## Problem description
Write all of the entries out again exactly.
______
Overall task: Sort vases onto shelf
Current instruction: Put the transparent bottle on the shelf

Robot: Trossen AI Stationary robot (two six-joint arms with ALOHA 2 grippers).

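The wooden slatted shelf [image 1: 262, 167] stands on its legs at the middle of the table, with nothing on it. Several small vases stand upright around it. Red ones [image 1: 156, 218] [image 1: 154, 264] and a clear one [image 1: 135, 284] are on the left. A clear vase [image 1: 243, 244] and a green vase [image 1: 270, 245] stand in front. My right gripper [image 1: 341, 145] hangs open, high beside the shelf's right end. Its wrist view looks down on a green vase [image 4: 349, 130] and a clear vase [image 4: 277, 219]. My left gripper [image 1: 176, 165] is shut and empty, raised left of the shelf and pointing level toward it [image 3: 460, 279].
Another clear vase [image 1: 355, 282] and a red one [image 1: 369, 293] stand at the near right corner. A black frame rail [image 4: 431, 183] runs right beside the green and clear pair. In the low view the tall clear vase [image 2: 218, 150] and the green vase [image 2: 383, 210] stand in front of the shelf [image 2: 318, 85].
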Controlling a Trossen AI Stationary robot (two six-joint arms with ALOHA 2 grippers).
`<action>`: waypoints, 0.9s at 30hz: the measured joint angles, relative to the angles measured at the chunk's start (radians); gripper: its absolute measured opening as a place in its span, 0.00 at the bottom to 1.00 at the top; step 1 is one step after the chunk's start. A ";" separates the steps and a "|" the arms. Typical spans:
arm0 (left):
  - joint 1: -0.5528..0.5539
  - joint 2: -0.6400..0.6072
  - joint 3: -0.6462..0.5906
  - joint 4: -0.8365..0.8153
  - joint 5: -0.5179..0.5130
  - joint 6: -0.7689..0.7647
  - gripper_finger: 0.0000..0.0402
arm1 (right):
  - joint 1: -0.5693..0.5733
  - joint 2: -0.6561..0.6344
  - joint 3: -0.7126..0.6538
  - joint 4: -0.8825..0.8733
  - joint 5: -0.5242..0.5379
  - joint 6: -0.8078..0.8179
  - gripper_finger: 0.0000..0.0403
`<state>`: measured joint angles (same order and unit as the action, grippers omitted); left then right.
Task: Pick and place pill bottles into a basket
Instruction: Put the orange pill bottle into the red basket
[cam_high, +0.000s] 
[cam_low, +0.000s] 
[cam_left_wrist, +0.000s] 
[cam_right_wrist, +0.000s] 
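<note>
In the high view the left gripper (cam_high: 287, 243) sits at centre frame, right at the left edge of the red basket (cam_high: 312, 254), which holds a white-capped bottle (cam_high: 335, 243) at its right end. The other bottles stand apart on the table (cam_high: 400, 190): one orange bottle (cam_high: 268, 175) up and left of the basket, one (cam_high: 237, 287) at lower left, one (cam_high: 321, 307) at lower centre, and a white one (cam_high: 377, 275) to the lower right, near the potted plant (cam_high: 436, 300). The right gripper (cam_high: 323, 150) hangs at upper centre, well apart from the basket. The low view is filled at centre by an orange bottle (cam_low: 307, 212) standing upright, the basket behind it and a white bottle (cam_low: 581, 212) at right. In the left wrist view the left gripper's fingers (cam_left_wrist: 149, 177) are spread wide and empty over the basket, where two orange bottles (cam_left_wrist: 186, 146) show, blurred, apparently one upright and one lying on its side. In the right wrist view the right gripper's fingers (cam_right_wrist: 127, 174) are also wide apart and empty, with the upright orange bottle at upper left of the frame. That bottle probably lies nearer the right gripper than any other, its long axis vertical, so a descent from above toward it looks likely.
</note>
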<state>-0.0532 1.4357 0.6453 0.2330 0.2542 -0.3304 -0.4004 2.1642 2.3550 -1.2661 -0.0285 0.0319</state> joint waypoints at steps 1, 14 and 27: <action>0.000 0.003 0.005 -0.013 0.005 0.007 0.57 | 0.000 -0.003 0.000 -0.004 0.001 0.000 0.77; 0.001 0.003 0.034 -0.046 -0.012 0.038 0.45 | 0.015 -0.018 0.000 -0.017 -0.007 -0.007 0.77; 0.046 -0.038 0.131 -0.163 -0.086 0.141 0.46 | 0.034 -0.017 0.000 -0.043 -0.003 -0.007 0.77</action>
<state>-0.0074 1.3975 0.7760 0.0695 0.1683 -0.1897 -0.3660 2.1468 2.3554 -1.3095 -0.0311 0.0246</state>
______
## Task answer
Overall task: Sort vases onto shelf
Current instruction: Put the transparent bottle on the shelf

Robot: Trossen AI Stationary robot (two six-joint arms with ALOHA 2 grippers).

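The wooden slatted shelf [image 1: 262, 167] stands on its legs at the middle of the table, with nothing on it. Several small vases stand upright around it. Red ones [image 1: 156, 218] [image 1: 154, 264] and a clear one [image 1: 135, 284] are on the left. A clear vase [image 1: 243, 244] and a green vase [image 1: 270, 245] stand in front. My right gripper [image 1: 341, 145] hangs open, high beside the shelf's right end. Its wrist view looks down on a green vase [image 4: 349, 130] and a clear vase [image 4: 277, 219]. My left gripper [image 1: 176, 165] is shut and empty, raised left of the shelf and pointing level toward it [image 3: 460, 279].
Another clear vase [image 1: 355, 282] and a red one [image 1: 369, 293] stand at the near right corner. A black frame rail [image 4: 431, 183] runs right beside the green and clear pair. In the low view the tall clear vase [image 2: 218, 150] and the green vase [image 2: 383, 210] stand in front of the shelf [image 2: 318, 85].
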Controlling a Trossen AI Stationary robot (two six-joint arms with ALOHA 2 grippers).
`<action>`: waypoints, 0.9s at 30hz: the measured joint angles, relative to the angles measured at the chunk's start (radians); gripper: its absolute measured opening as a place in its span, 0.00 at the bottom to 1.00 at the top; step 1 is one step after the chunk's start. A ";" separates the steps and a "|" the arms. Typical spans:
arm0 (left):
  - joint 1: -0.5528..0.5539
  - joint 2: -0.6400..0.6072
  - joint 3: -0.6462..0.5906
  - joint 4: -0.8365..0.8153
  - joint 5: -0.5179..0.5130
  - joint 6: -0.7689..0.7647
  - gripper_finger: 0.0000..0.0402
arm1 (right):
  - joint 1: -0.5693..0.5733
  - joint 2: -0.6561..0.6344
  - joint 3: -0.7126..0.6538
  - joint 4: -0.8825..0.8733
  - joint 5: -0.5242..0.5379
  - joint 6: -0.8078..0.8179
  - gripper_finger: 0.0000..0.0403
`<state>`: measured joint angles (same order and unit as the action, grippers omitted); left then right.
Task: Pick and place pill bottles into a basket
Instruction: Put the orange pill bottle into the red basket
[cam_high, +0.000s] 
[cam_low, +0.000s] 
[cam_left_wrist, +0.000s] 
[cam_right_wrist, +0.000s] 
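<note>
In the high view the left gripper (cam_high: 287, 243) sits at centre frame, right at the left edge of the red basket (cam_high: 312, 254), which holds a white-capped bottle (cam_high: 335, 243) at its right end. The other bottles stand apart on the table (cam_high: 400, 190): one orange bottle (cam_high: 268, 175) up and left of the basket, one (cam_high: 237, 287) at lower left, one (cam_high: 321, 307) at lower centre, and a white one (cam_high: 377, 275) to the lower right, near the potted plant (cam_high: 436, 300). The right gripper (cam_high: 323, 150) hangs at upper centre, well apart from the basket. The low view is filled at centre by an orange bottle (cam_low: 307, 212) standing upright, the basket behind it and a white bottle (cam_low: 581, 212) at right. In the left wrist view the left gripper's fingers (cam_left_wrist: 149, 177) are spread wide and empty over the basket, where two orange bottles (cam_left_wrist: 186, 146) show, blurred, apparently one upright and one lying on its side. In the right wrist view the right gripper's fingers (cam_right_wrist: 127, 174) are also wide apart and empty, with the upright orange bottle at upper left of the frame. That bottle probably lies nearer the right gripper than any other, its long axis vertical, so a descent from above toward it looks likely.
</note>
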<state>-0.0532 1.4357 0.6453 0.2330 0.2542 -0.3304 -0.4004 2.1642 2.3550 -1.2661 -0.0285 0.0319</state> joint waypoints at steps 1, 14 and 27: <action>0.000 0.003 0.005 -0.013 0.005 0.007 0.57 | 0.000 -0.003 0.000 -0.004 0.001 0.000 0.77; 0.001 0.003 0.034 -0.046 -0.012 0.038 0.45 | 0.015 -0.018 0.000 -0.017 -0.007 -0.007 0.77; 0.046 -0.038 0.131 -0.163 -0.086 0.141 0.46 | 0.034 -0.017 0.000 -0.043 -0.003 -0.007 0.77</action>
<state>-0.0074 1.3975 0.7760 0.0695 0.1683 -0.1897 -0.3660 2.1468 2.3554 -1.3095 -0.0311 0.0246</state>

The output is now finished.